- **WHAT THIS TASK INVOLVES**
Each line from the start of the data below through the one containing "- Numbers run" must be reproduced exactly.
= Beginning of Section =
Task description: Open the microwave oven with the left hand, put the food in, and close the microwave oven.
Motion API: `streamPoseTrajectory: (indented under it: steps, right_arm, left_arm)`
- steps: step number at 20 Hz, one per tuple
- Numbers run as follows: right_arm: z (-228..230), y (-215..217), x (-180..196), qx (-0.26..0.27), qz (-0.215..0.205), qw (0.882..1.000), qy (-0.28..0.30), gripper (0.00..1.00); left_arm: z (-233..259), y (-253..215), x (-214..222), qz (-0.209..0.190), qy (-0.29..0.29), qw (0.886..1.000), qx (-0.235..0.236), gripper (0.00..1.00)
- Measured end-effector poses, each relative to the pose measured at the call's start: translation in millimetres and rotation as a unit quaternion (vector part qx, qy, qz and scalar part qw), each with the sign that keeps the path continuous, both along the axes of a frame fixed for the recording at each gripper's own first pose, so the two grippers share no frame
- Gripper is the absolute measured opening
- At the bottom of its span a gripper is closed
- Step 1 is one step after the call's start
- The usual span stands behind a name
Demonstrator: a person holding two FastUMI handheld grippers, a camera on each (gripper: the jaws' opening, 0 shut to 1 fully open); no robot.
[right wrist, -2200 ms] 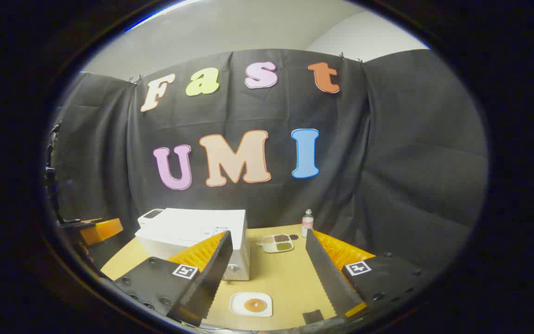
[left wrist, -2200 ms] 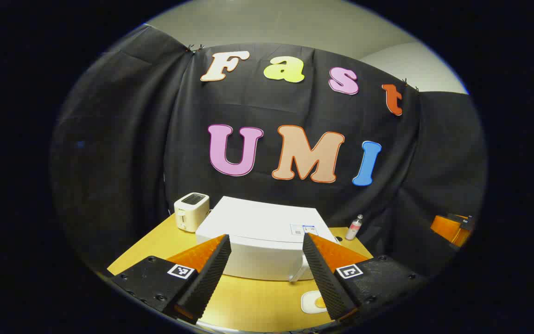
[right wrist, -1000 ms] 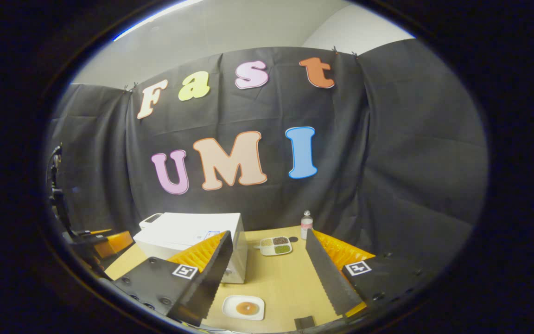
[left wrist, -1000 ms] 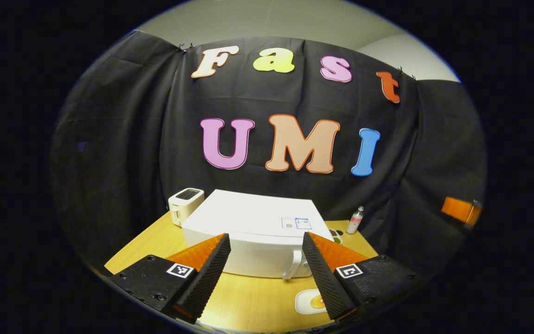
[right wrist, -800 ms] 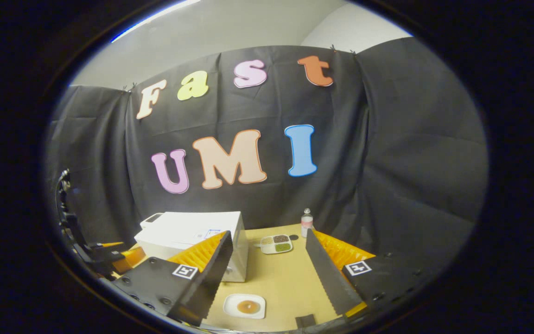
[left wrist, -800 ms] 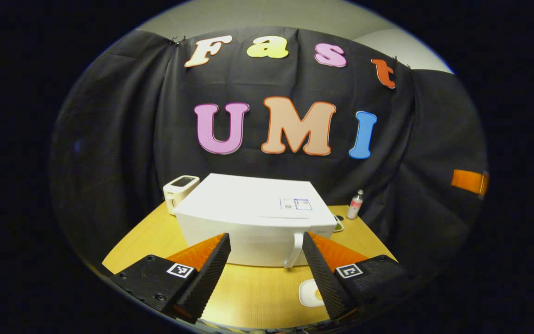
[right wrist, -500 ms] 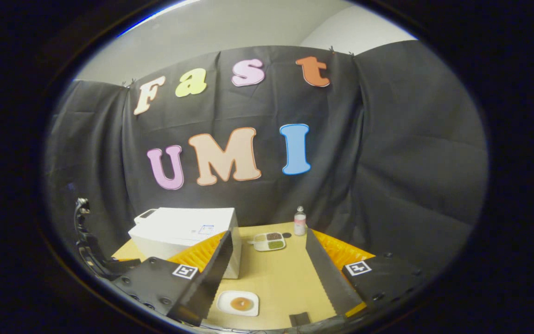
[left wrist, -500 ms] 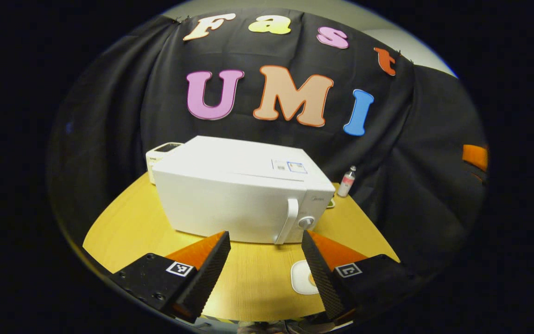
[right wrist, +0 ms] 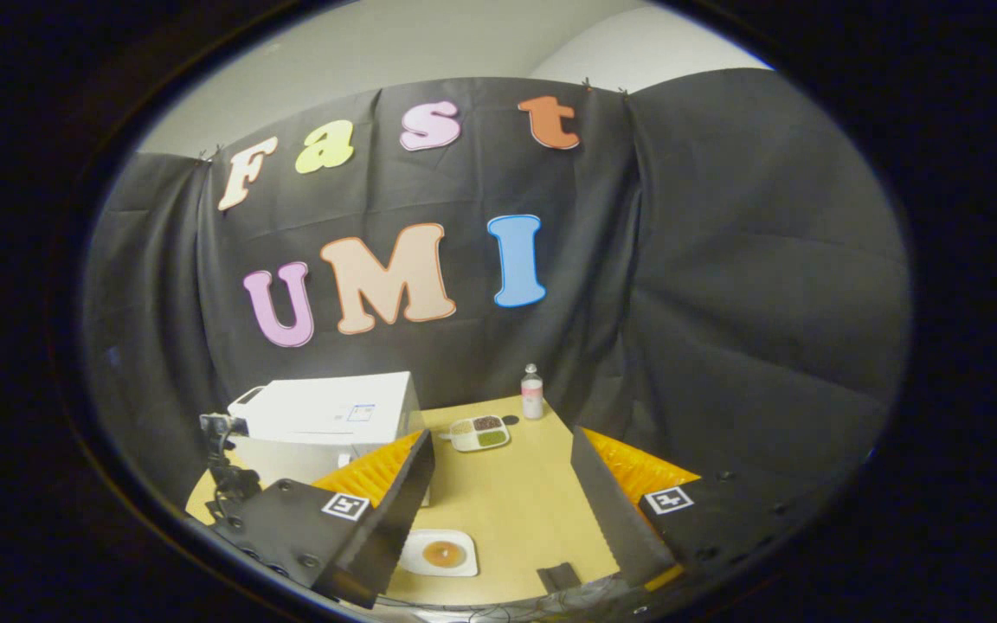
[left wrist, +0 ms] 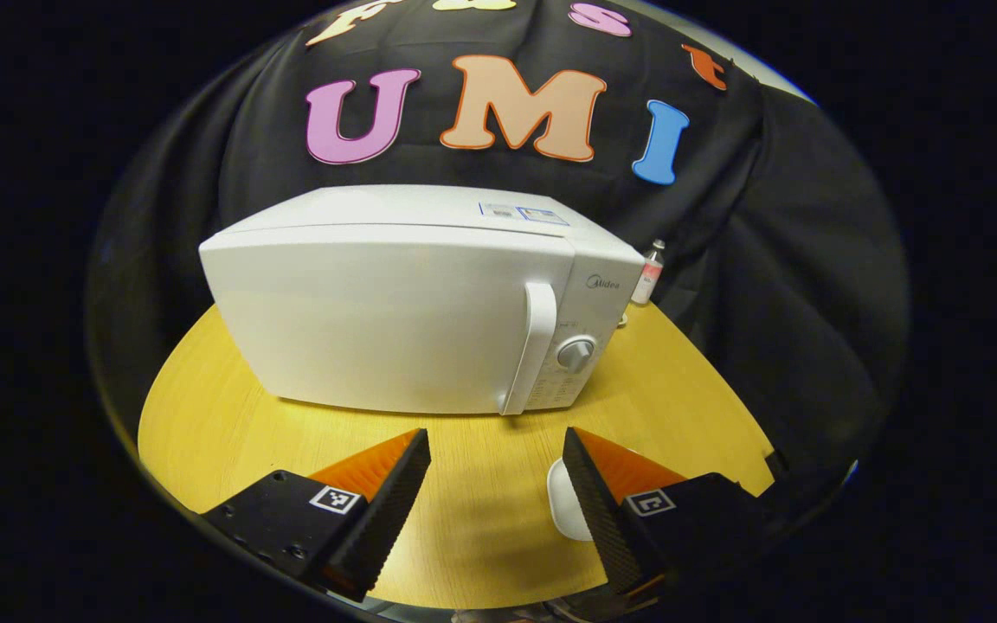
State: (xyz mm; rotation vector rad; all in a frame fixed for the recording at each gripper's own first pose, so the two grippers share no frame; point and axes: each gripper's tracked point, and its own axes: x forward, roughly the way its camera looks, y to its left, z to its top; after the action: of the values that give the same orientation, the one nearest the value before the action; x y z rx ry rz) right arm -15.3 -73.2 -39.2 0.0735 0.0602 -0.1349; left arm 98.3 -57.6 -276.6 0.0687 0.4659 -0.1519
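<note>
The white microwave [left wrist: 395, 311] stands shut on the yellow table [left wrist: 230, 415], with its upright handle [left wrist: 526, 346] and a round dial [left wrist: 575, 355] at the door's right. My left gripper [left wrist: 494, 446] is open, low over the table, a short way in front of the handle. A white plate [left wrist: 559, 506] peeks out behind its right finger. In the right gripper view the same plate [right wrist: 440, 554] carries a round brown food and lies in front of the microwave [right wrist: 325, 415]. My right gripper [right wrist: 503, 441] is open and holds nothing, high above the table's near edge.
A small bottle [right wrist: 532, 392] and a divided dish of grains [right wrist: 479, 433] sit at the table's far right. The bottle [left wrist: 650, 272] also stands beside the microwave. A white toaster [right wrist: 245, 400] is behind the microwave. A small dark block [right wrist: 559, 577] lies at the front edge.
My left gripper has dropped lower and come closer to the microwave, so its door face, handle and dial now show. The right gripper has drifted slightly; both stay open.
</note>
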Motion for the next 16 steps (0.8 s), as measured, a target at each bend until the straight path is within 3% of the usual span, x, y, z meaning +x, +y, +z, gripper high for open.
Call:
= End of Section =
- **ANSWER AREA**
Task description: Open the microwave oven with the left hand, put the food in, and close the microwave oven.
Motion API: `streamPoseTrajectory: (indented under it: steps, right_arm, left_arm)`
- steps: step number at 20 Hz, one per tuple
- Numbers run as follows: right_arm: z (-228..230), y (-215..217), x (-180..196), qx (-0.26..0.27), qz (-0.215..0.205), qw (0.882..1.000), qy (-0.28..0.30), gripper (0.00..1.00); left_arm: z (-233..259), y (-253..215), x (-214..222), qz (-0.209..0.190), qy (-0.29..0.29), qw (0.886..1.000), qx (-0.235..0.236), gripper (0.00..1.00)

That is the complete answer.